* WHAT YOU HAVE TO DO *
Determine how many lines below contain the word "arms", then write that number by itself.

* MATERIAL PROVIDED *
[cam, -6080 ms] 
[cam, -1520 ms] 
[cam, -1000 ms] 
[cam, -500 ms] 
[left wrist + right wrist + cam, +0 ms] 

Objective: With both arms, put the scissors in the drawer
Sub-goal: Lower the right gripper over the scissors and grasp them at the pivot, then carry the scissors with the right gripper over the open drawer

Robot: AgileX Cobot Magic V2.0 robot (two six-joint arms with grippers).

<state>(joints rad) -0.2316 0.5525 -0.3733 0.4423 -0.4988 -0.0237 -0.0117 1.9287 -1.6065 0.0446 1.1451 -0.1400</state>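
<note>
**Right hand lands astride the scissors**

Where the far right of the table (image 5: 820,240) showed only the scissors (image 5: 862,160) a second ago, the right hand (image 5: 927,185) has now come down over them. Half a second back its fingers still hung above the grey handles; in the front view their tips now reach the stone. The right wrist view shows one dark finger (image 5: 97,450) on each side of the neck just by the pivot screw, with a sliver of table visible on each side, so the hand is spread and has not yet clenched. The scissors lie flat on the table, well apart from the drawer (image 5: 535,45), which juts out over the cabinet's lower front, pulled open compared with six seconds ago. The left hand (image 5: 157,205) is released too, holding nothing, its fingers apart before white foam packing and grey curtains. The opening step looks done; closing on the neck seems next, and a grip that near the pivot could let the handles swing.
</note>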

* SOLUTION FOR THIS TASK *
2